*YOUR OBJECTIVE*. Copy task, pictures excluded: set down exactly the lines from the one containing "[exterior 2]" to the end of the data below.

*EXERCISE DATA*.
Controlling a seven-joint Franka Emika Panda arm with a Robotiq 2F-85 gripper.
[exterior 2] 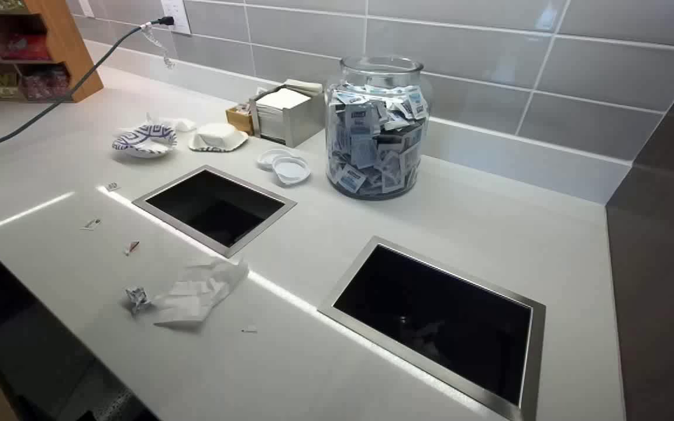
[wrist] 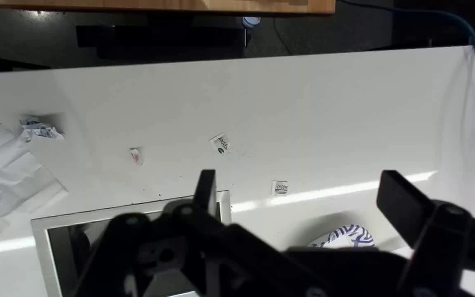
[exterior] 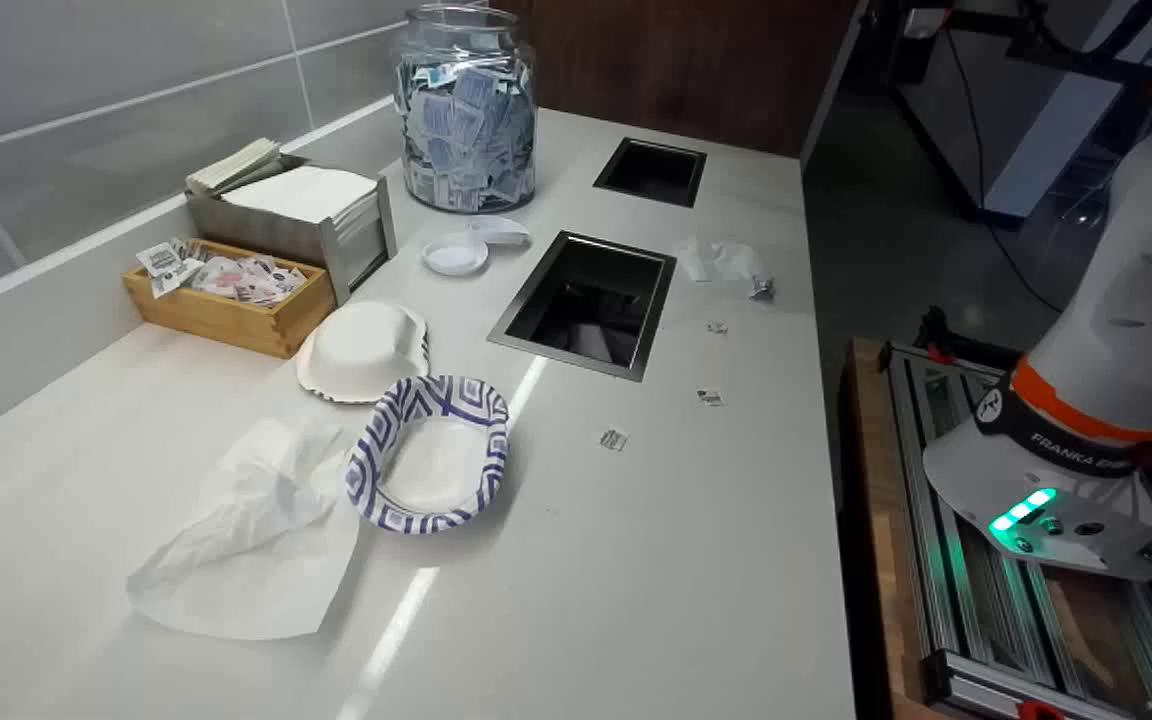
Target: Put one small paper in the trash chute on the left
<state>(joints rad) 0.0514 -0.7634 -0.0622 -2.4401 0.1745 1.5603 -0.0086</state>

*ANSWER FOR THE TASK*.
[exterior 2] 
[wrist] 
[exterior] 
Target: Put one small paper in the trash chute on the left
<state>(joints rad) 0.0514 -0.7634 -0.0622 -2.4401 0.1745 1.5603 -0.0086</state>

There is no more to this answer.